Les pauvres se noient, les riches s'emmurent

Le Haut Commissaire des Nations Unies pour les réfugiés, Antonio Guterries, évoque un phénomène mondial qui pousse les personnes désespérées à utiliser des moyens extrêmes pour fuir les conflits, les persécutions et la pauvreté : il y a de plus en plus d'émigrants et de plus en plus de barrières pour entraver leurs mouvements, créant une situation dans laquelle un grand nombre d'émigrants sont condamnés à un exode illégal, au risque de leur vie En dix mois (janvier à octobre 2008), 32'000 personnes ont fait ou tenté de faire la traversée entre la Somalie et le Yemen. 230 d'entre elles sont mortes, 365 sont portées disparues. Fin mars dernier, au large des côtes libyennes, plusieurs centaines de personnes qui tentaient d'atteindre l'Europe ont disparu en mer. La même semaine, deux bateaux sont arrivés en Sicile, avec 250 personnes à boird, et à Lampedusa, avec plus de 200 personnes à bord. En 2008, 36.000 personnes sont arrivées en Italie par la mer depuis l'Afrique du Nord. Que faire des candidats à l'immigration ou à l'asile ? Les refouler, comme l'Europe (et la Suisse), les empêcher de partir, comme l'Algérie veut tenter de le faire, ou les noyer, comme ces passeurs qui ont, en octobre dernier, balancé 100 personnes par-dessus bord au large du Yemen ? Il semble ne venir à l'idée de presque personne qu'on pourrait simplement les laisser entrer " chez nous ", comme y sont entrés nos propres ancêtres.

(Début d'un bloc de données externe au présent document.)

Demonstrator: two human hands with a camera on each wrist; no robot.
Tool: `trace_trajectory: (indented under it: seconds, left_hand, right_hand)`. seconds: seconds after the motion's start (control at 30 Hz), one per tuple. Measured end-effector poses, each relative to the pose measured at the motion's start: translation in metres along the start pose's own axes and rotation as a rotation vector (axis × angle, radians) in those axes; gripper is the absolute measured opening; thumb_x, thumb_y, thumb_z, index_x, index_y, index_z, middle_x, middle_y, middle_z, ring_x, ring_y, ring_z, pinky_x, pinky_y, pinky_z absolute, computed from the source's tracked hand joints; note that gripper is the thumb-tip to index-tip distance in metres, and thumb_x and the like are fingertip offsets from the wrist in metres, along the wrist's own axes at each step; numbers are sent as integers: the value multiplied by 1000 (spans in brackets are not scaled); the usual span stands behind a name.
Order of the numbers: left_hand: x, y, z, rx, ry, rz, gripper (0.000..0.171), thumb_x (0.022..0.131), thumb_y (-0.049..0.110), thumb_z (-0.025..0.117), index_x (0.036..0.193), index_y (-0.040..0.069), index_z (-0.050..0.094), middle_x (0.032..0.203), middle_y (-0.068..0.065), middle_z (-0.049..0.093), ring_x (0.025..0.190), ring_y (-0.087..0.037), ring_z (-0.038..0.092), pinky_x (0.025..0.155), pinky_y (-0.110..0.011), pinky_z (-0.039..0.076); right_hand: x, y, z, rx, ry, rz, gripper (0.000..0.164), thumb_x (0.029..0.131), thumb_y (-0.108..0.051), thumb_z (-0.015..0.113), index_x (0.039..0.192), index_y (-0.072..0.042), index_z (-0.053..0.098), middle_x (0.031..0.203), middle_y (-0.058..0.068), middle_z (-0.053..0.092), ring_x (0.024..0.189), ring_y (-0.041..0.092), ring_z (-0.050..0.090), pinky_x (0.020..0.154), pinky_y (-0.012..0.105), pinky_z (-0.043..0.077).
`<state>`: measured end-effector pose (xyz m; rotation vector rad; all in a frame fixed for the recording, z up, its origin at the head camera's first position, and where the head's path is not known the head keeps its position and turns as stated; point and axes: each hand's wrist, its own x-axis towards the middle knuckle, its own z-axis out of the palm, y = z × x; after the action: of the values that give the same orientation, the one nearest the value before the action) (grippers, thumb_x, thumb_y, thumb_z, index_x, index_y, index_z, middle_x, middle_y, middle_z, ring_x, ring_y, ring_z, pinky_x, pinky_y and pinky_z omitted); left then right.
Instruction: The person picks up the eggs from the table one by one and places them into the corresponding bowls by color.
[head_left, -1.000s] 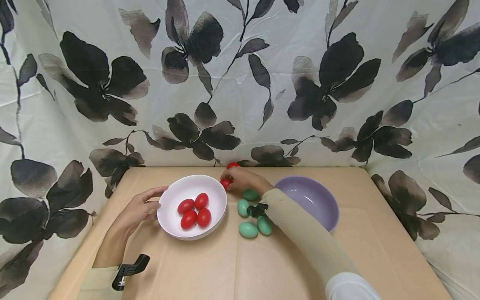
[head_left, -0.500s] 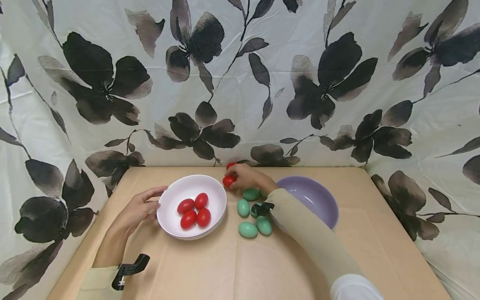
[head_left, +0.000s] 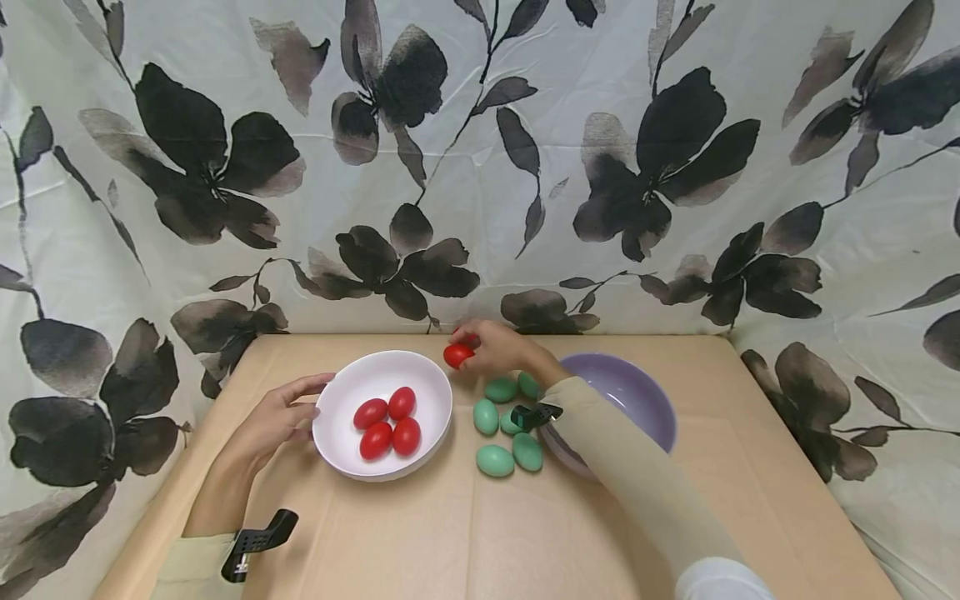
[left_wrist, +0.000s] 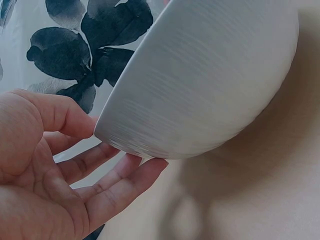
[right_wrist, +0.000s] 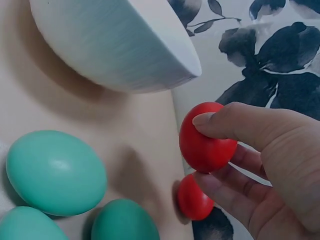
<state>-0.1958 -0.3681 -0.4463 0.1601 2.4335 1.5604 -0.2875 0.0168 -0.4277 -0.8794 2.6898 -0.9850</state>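
My right hand (head_left: 491, 346) pinches a red egg (right_wrist: 207, 137) between thumb and fingertips, held above the table near its back edge. Just under the fingers, a second red egg (right_wrist: 194, 197) lies on the table, mostly hidden by the hand in the head view. At the left, my left hand (head_left: 277, 421) touches the white bowl (head_left: 330, 433), with thumb and fingertips resting on its rim and outer wall (left_wrist: 200, 90). Several red eggs (head_left: 377, 441) lie inside this bowl.
Several green eggs (head_left: 495, 460) lie on the table between the bowls. A purple bowl (head_left: 630, 392) stands at the right, partly behind the right sleeve. A floral cloth (head_left: 525, 208) hangs along the table's back edge.
My right hand has lifted the red egg off the table and moved it slightly back and right. The left hand and the white bowl have stayed where they were.
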Motion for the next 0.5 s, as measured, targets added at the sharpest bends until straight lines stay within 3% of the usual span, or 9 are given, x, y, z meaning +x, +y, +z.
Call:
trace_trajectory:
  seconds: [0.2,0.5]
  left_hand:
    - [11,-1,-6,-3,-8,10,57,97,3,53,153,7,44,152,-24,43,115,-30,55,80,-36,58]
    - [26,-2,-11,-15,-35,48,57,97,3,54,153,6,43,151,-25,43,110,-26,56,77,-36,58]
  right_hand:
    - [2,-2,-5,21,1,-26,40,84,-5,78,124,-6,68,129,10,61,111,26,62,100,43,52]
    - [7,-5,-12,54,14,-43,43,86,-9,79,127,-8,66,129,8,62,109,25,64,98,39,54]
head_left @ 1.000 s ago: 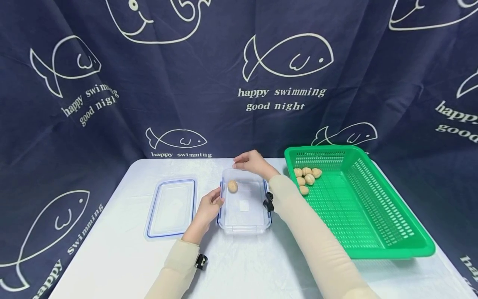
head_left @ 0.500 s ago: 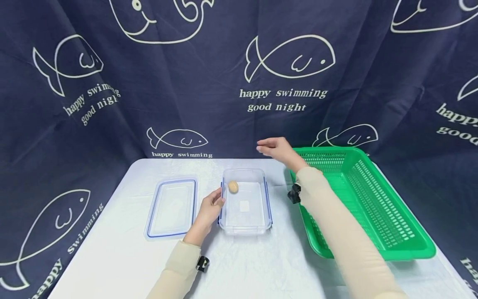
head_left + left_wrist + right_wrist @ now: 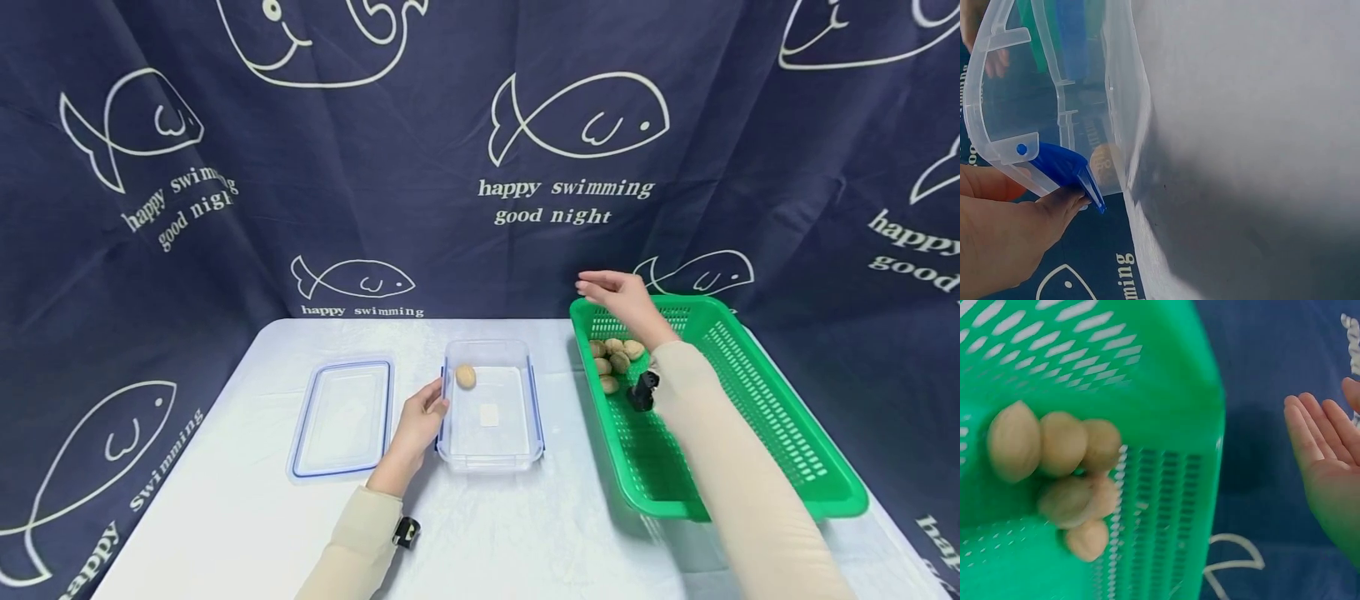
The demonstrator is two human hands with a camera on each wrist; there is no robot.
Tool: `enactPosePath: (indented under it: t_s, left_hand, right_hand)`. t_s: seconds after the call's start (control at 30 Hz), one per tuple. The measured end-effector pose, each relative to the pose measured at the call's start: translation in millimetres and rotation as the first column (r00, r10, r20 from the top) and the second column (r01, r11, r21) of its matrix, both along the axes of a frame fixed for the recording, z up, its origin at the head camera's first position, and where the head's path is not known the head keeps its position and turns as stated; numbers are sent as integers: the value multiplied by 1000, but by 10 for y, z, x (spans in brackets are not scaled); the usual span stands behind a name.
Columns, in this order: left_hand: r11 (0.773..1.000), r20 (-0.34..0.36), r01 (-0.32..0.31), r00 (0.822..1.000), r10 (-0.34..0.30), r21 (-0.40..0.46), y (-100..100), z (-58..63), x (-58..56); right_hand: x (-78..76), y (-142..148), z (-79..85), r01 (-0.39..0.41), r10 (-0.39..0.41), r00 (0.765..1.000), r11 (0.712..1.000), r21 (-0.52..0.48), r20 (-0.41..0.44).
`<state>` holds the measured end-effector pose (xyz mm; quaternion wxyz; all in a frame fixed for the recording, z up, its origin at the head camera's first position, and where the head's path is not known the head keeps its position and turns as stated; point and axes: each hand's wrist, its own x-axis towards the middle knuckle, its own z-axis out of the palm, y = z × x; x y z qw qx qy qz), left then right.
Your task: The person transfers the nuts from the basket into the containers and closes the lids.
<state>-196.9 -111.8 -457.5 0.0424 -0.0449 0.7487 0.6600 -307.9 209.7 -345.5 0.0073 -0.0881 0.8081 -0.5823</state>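
Note:
My left hand [image 3: 418, 419] pinches the left side wall of a clear plastic food container [image 3: 491, 461] between thumb and fingers. In the left wrist view the fingers lie against a blue latch [image 3: 1063, 167] that hangs down on that side. One walnut [image 3: 466, 377] lies at the back left inside the container. My right hand [image 3: 624, 302] hovers over the back left corner of a green perforated basket [image 3: 838, 490], fingers stretched and holding nothing. Several walnuts [image 3: 618, 362] are bunched in that corner; in the right wrist view the open palm [image 3: 1338, 469] shows beyond the basket rim.
A clear lid with a blue seal [image 3: 341, 417] lies flat to the left of the container. All stands on a white-covered table [image 3: 225, 517], with a dark blue fish-print curtain [image 3: 450, 192] close behind its back edge.
My right hand has moved right, from above the container's back edge to above the basket. My left hand stays on the container, and the walnut inside stays at the back left.

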Motion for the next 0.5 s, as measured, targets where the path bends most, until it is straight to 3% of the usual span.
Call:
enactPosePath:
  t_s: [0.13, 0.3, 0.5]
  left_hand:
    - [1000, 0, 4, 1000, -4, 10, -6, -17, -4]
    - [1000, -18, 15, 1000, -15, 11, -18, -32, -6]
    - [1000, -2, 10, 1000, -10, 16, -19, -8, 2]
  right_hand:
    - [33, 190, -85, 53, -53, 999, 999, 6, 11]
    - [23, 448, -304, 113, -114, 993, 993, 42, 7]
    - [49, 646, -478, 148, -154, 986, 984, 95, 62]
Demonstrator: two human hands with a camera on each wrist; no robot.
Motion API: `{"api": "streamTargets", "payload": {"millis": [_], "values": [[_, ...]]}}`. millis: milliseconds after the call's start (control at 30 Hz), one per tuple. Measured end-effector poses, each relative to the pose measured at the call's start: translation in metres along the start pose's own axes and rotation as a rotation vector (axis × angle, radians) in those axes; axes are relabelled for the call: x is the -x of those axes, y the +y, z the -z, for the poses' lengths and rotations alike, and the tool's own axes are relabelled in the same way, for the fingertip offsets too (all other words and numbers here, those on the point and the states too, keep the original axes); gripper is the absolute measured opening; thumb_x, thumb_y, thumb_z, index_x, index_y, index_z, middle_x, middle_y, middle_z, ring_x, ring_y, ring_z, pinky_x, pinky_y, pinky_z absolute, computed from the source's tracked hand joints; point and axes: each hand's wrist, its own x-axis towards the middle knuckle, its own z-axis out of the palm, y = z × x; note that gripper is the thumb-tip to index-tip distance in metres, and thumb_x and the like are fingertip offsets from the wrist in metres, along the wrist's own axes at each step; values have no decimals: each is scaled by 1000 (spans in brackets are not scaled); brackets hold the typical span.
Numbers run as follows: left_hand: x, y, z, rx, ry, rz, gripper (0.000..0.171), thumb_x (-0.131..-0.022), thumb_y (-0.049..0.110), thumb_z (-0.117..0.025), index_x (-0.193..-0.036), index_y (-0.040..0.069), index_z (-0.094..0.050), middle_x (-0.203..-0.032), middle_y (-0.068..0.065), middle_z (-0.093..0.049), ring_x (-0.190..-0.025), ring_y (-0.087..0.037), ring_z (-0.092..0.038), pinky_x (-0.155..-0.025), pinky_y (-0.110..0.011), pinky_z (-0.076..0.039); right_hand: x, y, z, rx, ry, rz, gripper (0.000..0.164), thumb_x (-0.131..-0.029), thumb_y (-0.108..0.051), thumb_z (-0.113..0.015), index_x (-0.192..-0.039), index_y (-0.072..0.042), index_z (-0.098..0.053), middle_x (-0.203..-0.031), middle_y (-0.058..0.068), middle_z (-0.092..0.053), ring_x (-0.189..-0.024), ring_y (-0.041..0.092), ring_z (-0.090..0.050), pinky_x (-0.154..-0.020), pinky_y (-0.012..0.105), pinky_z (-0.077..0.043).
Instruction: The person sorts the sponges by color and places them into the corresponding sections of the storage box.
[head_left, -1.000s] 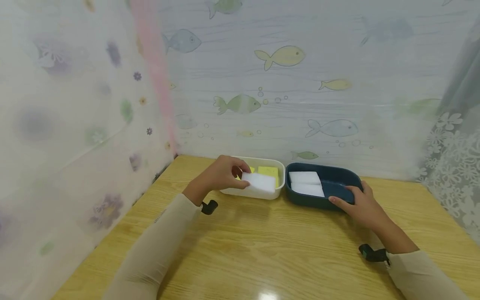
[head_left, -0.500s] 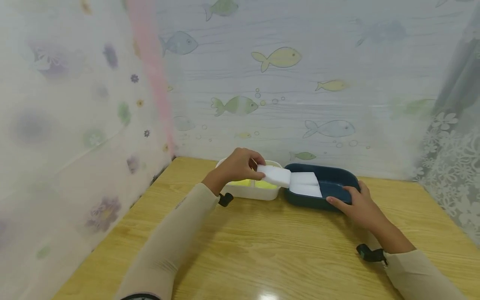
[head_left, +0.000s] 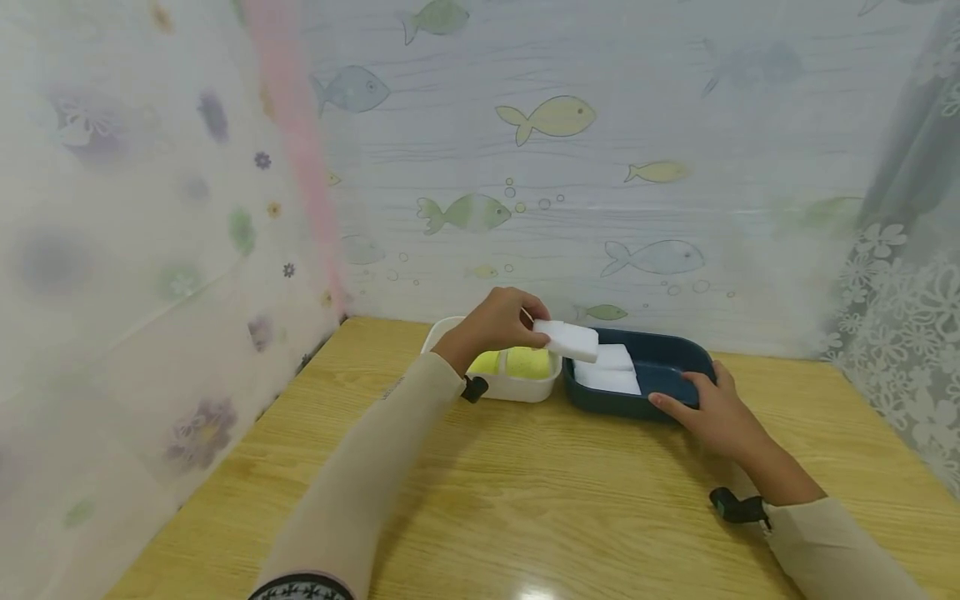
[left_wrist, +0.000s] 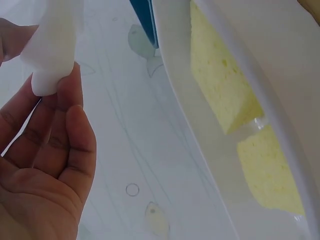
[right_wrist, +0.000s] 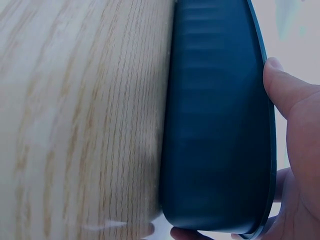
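Note:
My left hand (head_left: 501, 320) pinches a white sponge block (head_left: 568, 341) between thumb and fingers, above the left end of a dark blue box (head_left: 618, 405). In the left wrist view the same white block (left_wrist: 52, 55) is seen edge-on in the fingertips. Two more white blocks (head_left: 607, 382) lie side by side in the blue box's left half. My right hand (head_left: 726, 423) holds that box by its right end. Its thumb (right_wrist: 282, 90) lies over the near rim, as the right wrist view shows, with fingers round the end wall.
A white box (head_left: 517, 390) touches or nearly touches the blue box on its left. Yellow sponges (head_left: 528, 363) lie in it, either side of a divider. Behind the wooden table (head_left: 525, 492) hangs a fish-patterned curtain (head_left: 465, 150), close to both boxes.
The left hand has lifted the white block out over the white box and carried it right to above the blue box, uncovering the yellow sponges. The right hand stays on the blue box.

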Motion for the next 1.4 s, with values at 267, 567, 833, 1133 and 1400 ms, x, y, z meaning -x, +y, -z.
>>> {"api": "streamTargets", "payload": {"millis": [267, 567, 833, 1133, 1400], "values": [[-16, 1, -12, -24, 8, 7, 43, -82, 24, -89, -119, 6, -75, -112, -5, -75, -96, -18, -74, -81, -26, -60, -2, 2, -1, -3, 1, -2, 105, -97, -72, -51, -157, 11, -28, -162, 41, 19, -139, 73, -19, -101, 81, -32], [-25, 1, -28, -45, 1, 11, 52, -81, 27, -91, -125, 6, -72, -112, -3, -74, -94, -12, -71, -83, -25, -59, -2, 5, -1, -3, 2, -3, 105, -97, -72, -52, -157, 11, -29, -162, 42, 18, -139, 73, -18, -101, 82, -31], [-33, 10, -48, -251, -6, -28, 54, -83, 37, -88, -127, 10, -72, -121, 0, -72, -106, -13, -66, -95, -27, -55, -2, 5, -2, 2, 4, -10, 105, -96, -73, -52, -157, 10, -29, -162, 42, 16, -139, 72, -21, -101, 82, -32], [-47, 19, -77, -552, -25, 5, 56, -88, 61, -76, -129, 24, -73, -126, 11, -72, -108, -9, -60, -97, -40, -42, -3, 1, -1, 4, 9, -16, 106, -96, -75, -51, -156, 10, -31, -162, 42, 16, -139, 72, -21, -101, 81, -34], [-52, 14, -90, -671, -87, 30, 55, -89, 64, -72, -133, 31, -70, -127, 13, -70, -111, -11, -59, -99, -40, -39, -1, 1, -1, 10, 8, -17, 105, -96, -75, -51, -156, 9, -32, -162, 42, 16, -138, 72, -23, -101, 80, -35]]}}
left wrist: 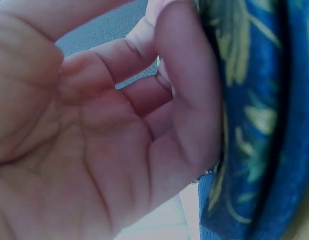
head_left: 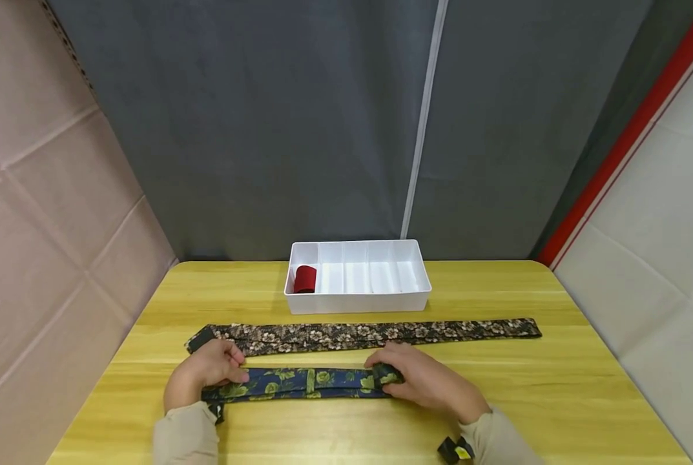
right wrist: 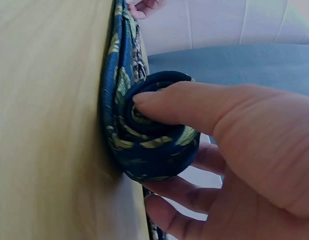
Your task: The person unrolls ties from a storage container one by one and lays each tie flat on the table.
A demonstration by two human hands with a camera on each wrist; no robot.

La prison, la noyade ou le ghetto
Alors rapporteur de l'ONU pour le Droit à l'alimentation, Jean Ziegler avait fait la proposition d'un statut de protection internationale aux réfugiés de la famine et de la misère (la seule disposition de droit international qui protège spécifiquement les réfugiés est la Convention de Genève de 1951, qui limite le droit d'asile à celui qui est requis pour échapper à des persécutions raciales, politiques ou religieuses : la faim n'est pas un motif d'asile -c'est seulement une cause de mort). Le 18 février dernier, une révolte éclate dans le centre d'internement pour étrangers de l'île de Lampedusa, entre la Sicile et la Tunisie. Le lendemain, une autre révolte éclate dans le centre d'internement de Hal Far, à Malte, pour les mêmes raisons (conditions d'hébergement inacceptables, mauvais traitements, durées interminables de rétention, mépris des lois nationales et des droits fondamentaux). Ces révoltes se dressent contre les pratiques et les politiques des pays européens face à l'immigration en provenance du " sud ", mais aussi contre les pratiques et les politiques des pays d'origine ou de transit de cette migration : les autorités algériennes prévoient de condamner de plus en plus durement les harragas, ces désespérés prêts à mourir en mer pour quitter le pays. Plus cynique, la Libye s'est fait offrir vingt millions d'euros par l'Union européenne pour aider à la " lutte contre l'immigration subsaharienne ". L'Europe, elle, militarise sa réponse à l'immigration : Frontex, l'agence européenne de contrôle des frontières extérieures de l'Union européenne, dispose de navires de guerre, d'avions, d'hélicoptères, de soldats... mais en même temps, l'Europe contribue à produire les réfugiés de la faim, en subventionnant massivement sa production agricole et son exportation, pendant que les agriculteurs africains n'arrivent plus ni à vendre leur propre production, ni même à pouvoir continuer de produire. Sauf de la matière première pour biocarburants : des millions d'hectares auparavant voués à nourrir des humains le sont désormais à nourrir des moteurs.